Le 11 janvier 2013, l’opération Serval était déclenchée. La ville de Kona était libérée par l’armée française de l’occupation d’Aqmi et de ses alliés du Mujao. Un an après, on se souvient
Les véhicules calcinés bordent encore la route qui mène à Konna. Partout on retrouve des traces de l’arrivée des jihadistes et des combats face à l’armée malienne et française. C’était il y a un an. Les soldats maliens reculaient face aux jihadistes annonçant un énième repli. Boubakar Diallo, en charge du jardin d’enfant, se souvient : « on entendait une pluie de tirs. Les militaires étaient affamés, fatigués, ils ont dû abandonner et c’est là que le massacre a commencé… ». Un militaire raconte : « Nous étions en sous effectif ce jour là. Cette journée fut sanglante. Je pense que le bilan est nettement supérieur à ce qui a été dit officiellement». Officiellement justement, il n’y a pas vraiment de chiffres. Dans les rues de Kona, on parle de 25 militaires tués. Jointe par téléphone, la DIRPA ne semble pas capable de donner un bilan précis.
C’était il y a un an mais le souvenir est encore vif. Pour le 31 décembre, le maire de Konna, Ibrahima Diakite a même interdit les pétards. Le bruit du détonement réveillerait les traumatismes de la population… A Konna, l’armée française est la grande libératrice. Damien Boiteux, premier soldat tué de l’opération Serval est porté en héros de guerre. Il y a la rue Damien Boiteux, le garage Damien Boiteux, « et bientôt il y aura un quartier entier baptisé Damien Boiteux » ajoute le maire. L’inauguration d’une statue du soldat se fera à l’occasion du festival des 1 ans de la libération de la ville qui se tiendra du 17 au 19 janvier. Quant à l’école, elle a été rebaptisée « François Hollande ». La ville est devenue un symbole. « Qu’on le veuille ou non, nous sommes entrés dans l’Histoire du Mali » explique Ibrahima Diakite.

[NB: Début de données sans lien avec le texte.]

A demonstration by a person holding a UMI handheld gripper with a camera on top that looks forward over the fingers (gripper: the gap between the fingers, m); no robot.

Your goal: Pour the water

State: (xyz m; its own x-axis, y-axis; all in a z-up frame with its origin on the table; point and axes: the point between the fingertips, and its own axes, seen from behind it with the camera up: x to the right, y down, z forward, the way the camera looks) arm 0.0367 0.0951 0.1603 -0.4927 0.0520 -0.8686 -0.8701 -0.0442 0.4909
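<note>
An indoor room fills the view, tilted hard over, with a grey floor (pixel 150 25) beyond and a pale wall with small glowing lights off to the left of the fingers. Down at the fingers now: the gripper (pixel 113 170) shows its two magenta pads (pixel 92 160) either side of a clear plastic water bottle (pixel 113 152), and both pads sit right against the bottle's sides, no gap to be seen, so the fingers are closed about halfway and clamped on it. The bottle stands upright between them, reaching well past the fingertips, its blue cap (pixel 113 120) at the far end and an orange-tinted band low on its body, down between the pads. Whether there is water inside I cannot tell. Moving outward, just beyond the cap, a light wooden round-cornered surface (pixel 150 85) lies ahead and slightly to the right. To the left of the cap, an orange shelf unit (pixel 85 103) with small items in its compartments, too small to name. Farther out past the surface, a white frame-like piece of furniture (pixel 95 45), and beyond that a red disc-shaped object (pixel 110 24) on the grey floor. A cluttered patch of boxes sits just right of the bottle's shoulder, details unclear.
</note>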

Les habitants de Konna ont chacun leur figure héroïque. Il y a l’imam de la grande mosquée qui fut le premier interlocuteur des envahisseurs « J’étais la seule autorité encore présente dans la ville. Le maire, les chefs de village, tout le monde avait fui… ». Au crépuscule, l’imam Saidou a dû officier la prière du vendredi. « Ce que j’ai ressenti pendant la prière, c’est que nous n’avions pas la même religion. Nous n’avons pas le même cœur ». Un jeune homme ajoute ensuite « Depuis l’intervention, certains d’entre nous ont été dégoutés de la religion. Ils ne font plus leur prière. Ces hommes se revendiquaient de l’islam et ça a abimé notre rapport à la religion. »

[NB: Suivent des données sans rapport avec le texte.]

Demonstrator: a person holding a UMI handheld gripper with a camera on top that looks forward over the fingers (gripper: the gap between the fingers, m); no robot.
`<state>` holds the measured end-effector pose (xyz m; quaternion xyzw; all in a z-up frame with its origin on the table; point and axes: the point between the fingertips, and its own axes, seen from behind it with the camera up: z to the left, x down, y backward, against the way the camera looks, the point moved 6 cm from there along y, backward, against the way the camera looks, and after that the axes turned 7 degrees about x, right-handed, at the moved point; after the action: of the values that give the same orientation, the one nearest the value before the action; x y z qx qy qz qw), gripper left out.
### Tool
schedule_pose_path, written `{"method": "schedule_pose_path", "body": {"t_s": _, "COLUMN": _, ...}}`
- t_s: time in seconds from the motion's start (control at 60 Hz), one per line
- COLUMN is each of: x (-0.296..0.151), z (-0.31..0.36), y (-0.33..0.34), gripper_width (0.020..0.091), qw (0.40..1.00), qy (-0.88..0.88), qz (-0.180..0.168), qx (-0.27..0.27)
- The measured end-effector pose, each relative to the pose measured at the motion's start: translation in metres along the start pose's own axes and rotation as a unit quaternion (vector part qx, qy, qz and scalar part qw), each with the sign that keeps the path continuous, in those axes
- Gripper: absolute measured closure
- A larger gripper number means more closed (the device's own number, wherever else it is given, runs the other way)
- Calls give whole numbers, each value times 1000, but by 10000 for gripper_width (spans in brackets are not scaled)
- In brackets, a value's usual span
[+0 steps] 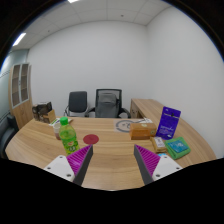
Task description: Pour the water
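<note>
A green bottle (67, 134) with a light cap stands upright on the wooden table (110, 150), left of centre and just beyond my left finger (78, 162). A small dark red round coaster (91, 138) lies on the table ahead of the fingers, right of the bottle. My gripper (111, 163) hovers above the near part of the table, open, with only bare tabletop between its purple pads. The right finger (144, 162) is well apart from everything.
To the right lie an orange box (143, 130), a purple upright box (169, 122), a teal packet (178, 149) and a round plate-like item (125, 126). Two office chairs (107, 102) stand behind the table. A cabinet (21, 95) stands at the left wall.
</note>
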<state>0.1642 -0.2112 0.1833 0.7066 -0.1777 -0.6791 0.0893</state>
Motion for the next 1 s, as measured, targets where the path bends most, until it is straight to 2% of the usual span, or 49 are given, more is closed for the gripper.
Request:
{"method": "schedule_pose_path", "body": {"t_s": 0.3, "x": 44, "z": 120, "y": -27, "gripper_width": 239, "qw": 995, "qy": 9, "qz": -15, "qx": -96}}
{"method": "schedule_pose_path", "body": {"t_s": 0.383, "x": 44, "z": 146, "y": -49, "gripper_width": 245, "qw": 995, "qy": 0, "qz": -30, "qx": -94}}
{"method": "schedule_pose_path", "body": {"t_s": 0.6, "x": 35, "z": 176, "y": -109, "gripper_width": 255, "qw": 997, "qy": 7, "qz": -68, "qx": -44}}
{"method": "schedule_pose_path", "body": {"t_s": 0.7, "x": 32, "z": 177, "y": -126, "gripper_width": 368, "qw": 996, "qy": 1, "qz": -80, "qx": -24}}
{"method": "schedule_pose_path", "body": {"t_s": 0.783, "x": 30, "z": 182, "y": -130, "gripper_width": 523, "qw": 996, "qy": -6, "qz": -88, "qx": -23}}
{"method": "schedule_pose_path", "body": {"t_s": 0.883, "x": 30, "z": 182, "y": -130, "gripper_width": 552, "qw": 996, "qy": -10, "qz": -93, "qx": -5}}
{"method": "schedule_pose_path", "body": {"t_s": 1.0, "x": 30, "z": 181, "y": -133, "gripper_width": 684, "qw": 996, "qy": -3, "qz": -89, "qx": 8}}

Boubakar Diallo, lui aussi, est devenu une célébrité. L’homme raconte plein d’entrain, qu’il ne supportait pas de voir le drapeau du MUJAO flotter au dessus de sa mairie. Il n’a pas hésité. Sur un coup de tête, il a grimpé sur le toit de la petite baraque pour y retirer le fanion de ses ennemis alors que la ville était encore occupée. Dans le tiroir de son bureau de professeur, il garde précieusement le large tissu noir.
La ville symbolique se reconstruit cependant peu à peu. Le patron de l’Office du Tourisme de la région reste optimiste « Le pire est passé. On commence à revoir des touristes aller vers le Pays Dogon. Je préfère y croire ».